When they adjusted their findings for potential confounding factors, such as age and body mass index, the investigators observed that the associations between the Mediterranean diet and better gut health remained in place.
The team also noted subtle differences in participants’ microbiome changes, depending on the countries that they lived in, which speaks to the independent influences of other environmental factors.
Regardless of these variations, all of the people who followed the Mediterranean diet showed the same overall improvements in gut and systemic health, the researchers emphasize.

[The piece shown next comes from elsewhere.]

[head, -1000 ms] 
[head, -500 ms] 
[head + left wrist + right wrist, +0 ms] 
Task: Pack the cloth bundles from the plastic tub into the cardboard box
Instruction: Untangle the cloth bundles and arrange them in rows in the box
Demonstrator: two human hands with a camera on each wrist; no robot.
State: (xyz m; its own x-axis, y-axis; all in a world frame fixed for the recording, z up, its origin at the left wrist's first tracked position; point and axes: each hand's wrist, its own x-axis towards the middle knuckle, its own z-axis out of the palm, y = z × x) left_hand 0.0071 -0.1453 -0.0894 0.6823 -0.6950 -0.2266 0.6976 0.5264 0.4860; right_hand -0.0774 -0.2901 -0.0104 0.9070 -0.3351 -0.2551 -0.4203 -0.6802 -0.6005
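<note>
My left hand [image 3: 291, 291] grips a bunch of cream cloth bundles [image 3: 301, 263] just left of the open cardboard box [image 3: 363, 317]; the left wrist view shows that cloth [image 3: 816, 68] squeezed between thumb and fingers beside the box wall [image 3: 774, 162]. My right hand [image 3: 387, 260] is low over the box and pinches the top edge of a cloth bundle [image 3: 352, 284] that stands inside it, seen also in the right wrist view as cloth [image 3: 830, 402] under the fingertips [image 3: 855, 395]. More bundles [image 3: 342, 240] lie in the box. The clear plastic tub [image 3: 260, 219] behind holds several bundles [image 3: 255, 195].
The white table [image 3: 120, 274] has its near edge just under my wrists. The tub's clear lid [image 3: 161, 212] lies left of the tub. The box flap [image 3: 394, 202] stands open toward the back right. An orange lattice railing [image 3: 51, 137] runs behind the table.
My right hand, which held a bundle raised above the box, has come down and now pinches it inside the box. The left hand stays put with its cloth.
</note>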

Although they caution that their research was observational, and thus cannot point to a direct causal relationship, the investigators write that:
“By protecting the ‘core’ of the gut microbial community, adherence to the [Mediterranean] diet could facilitate the retention of a stable community state in the microbiome, providing resilience and protecting from changes to alternative states that are found in unhealthy [individuals].”
While they continue to maintain that the Mediterranean diet is, overall, beneficial, the researchers acknowledge that it may be impractical for some older people — an obstacle that healthcare professionals will have to contend with.
“In some older [people] with problems like dentition, saliva production, dysphagia, or irritable bowel syndrome, adapting a [Mediterranean diet] may not be a realistic option,” the researchers caution in their study paper.